La poesia di Lezcano – che vive a Marzabotto, in provincia di Bologna – colpisce come un macigno l’io del lettore e lo sprona a non fuggire. Ad accettare l’orrore, a farlo suo, per poterlo combattere. Comprendere significa impedire che quello che viene raccontato possa ripetersi ancora. È una scrittura gremita di emozioni, sensazioni, caratterizzata dall’urgenza di esprimere una verità: noi abbiamo potere su ciò che ci accade e la nostra forza è proprio nella parola, oltre che nell’azione.
Di un’altra voce sarà la paura è un inno alla speranza, un invito alla denuncia, alla possibilità di superare ogni paura, ogni esperienza, perfino la più terribile, e tornare a vivere. Ogni poesia è carica di rabbia, frustrazione per le gioie rubate e il tempo perso. Scriveva Dostoevskij nelle Memorie del sottosuolo “io sono solo e loro sono tutti”, ma la raccolta di Lezcano contraddice il grande scrittore: ogni storia è la storia di ciascuno. Ogni atto di violenza riguarda tutti noi.
Infatti, scrive questa poeta in una delle sue più belle poesie Un altro mondo per me: “Sotto la pelle batte un cuore / che non sa di battere, può essere / il cuore di chiunque” (vv. 1-3). Eppure, l’io personale non naufraga totalmente nella collettività, ma risale a galla, affermandosi quale singolo: “ma è il mio / che si sente tanto e niente, / ho una ferita aperta / di terra bruciata / dal pianto acido, calpestato / divenuto pietra, solo per esistere” (vv. 4-9).
Il coraggio del dire la verità, di denunciare il mal di vivere, ci isola, ma solo se ci si dimentica che la nostra è una storia comune. Che il cuore necessità dei suoi tempi, dopo essere stato ferito, ma che può tornare a battere al ritmo della vita che ci circonda: “alzati! / Ché la tua anima è un fiore / illimitato, bello, al di là del corpo” (vv.35-36 della poesia Dal corpo disertato).

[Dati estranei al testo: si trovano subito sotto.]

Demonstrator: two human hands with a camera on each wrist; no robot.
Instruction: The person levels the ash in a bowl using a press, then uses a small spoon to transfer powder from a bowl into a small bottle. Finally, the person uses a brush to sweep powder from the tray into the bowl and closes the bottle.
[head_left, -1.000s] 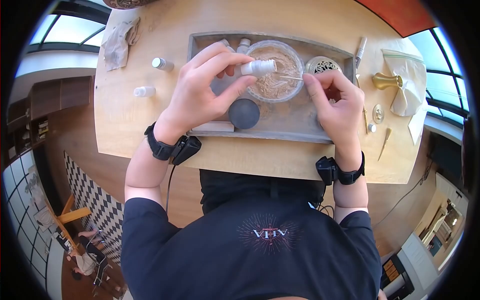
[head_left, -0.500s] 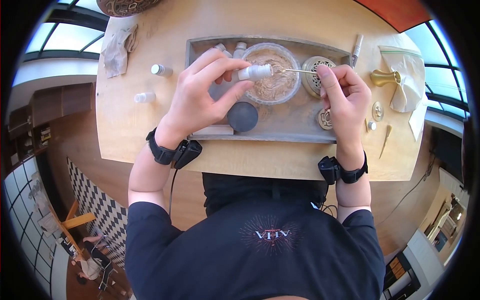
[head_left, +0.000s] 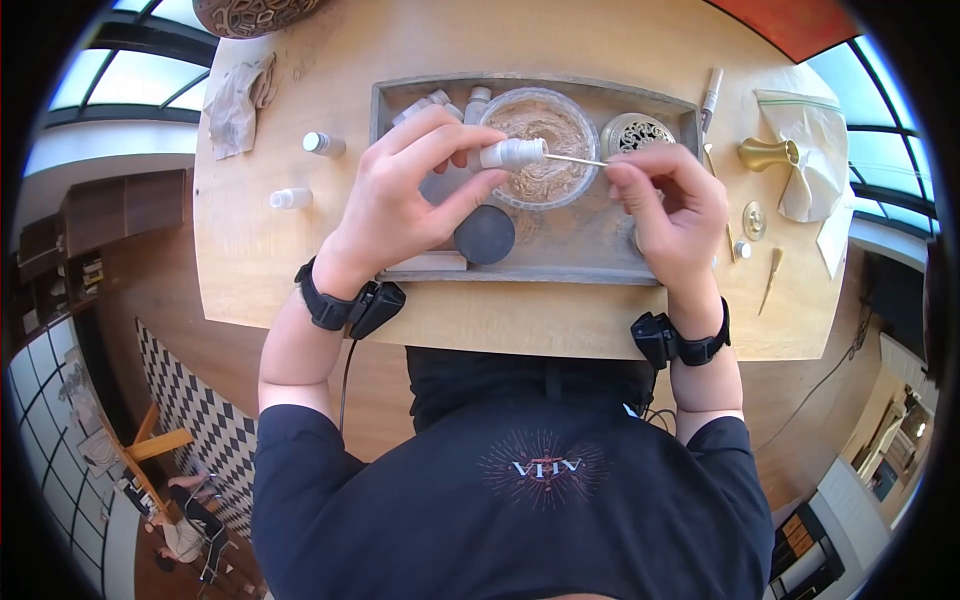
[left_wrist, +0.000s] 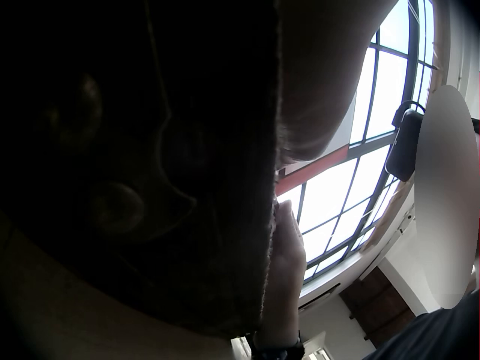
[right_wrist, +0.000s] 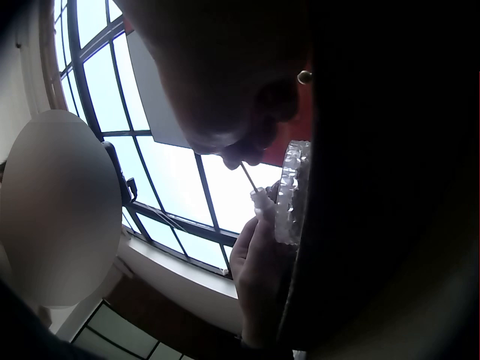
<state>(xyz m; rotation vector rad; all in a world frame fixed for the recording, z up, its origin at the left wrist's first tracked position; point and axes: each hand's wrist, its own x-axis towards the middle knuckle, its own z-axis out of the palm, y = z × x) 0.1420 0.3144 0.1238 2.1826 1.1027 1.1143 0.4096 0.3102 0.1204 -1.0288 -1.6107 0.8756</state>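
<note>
My left hand [head_left: 405,185] holds a small white bottle [head_left: 512,153] sideways between thumb and fingers, its mouth facing right. In my right hand [head_left: 680,205], thumb and fingertips pinch a thin metal rod [head_left: 577,159] whose far end goes into the bottle mouth. Both are above a clear tub [head_left: 592,120] of pale brown powder [head_left: 545,180]. The right wrist view shows the rod [right_wrist: 250,177] reaching down from the fingers to the bottle [right_wrist: 262,201], beside the ridged tub wall [right_wrist: 294,191]. The left wrist view is mostly dark and hides the bottle.
A grey tray [head_left: 560,272] bears the tub, more white bottles [head_left: 477,104], a dark round disc [head_left: 485,235] and a pierced metal lid [head_left: 640,135]. Two white bottles stand left, one capped [head_left: 322,144]. Right are a brass vase [head_left: 768,153], plastic bag [head_left: 805,190] and small tool [head_left: 771,280].
The rod was over the powder, then my right hand drew right and raised its tip near the bottle mouth. Now the hand has come back left and the rod's end is inside the bottle.
</note>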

Di un’altra voce sarà la paura è uno splendido viaggio nell’io collettivo. Il racconto di come la storia di una donna non sia solo personale, ma riguardi tutte le donne, la natura stessa e tutti gli esseri viventi. Come se ciascuno fosse parte di quell’anima mundi di cui parlavano gli antichi. Salvare una vita significa salvare ciascuna vita. Far sì che in questo labirinto che è la nostra esistenza ci sia spazio per ciascuno di noi e ci sia una luce per ogni vita spezzata e la speranza di rinascere, in questo continuo divenire che è l’esistenza.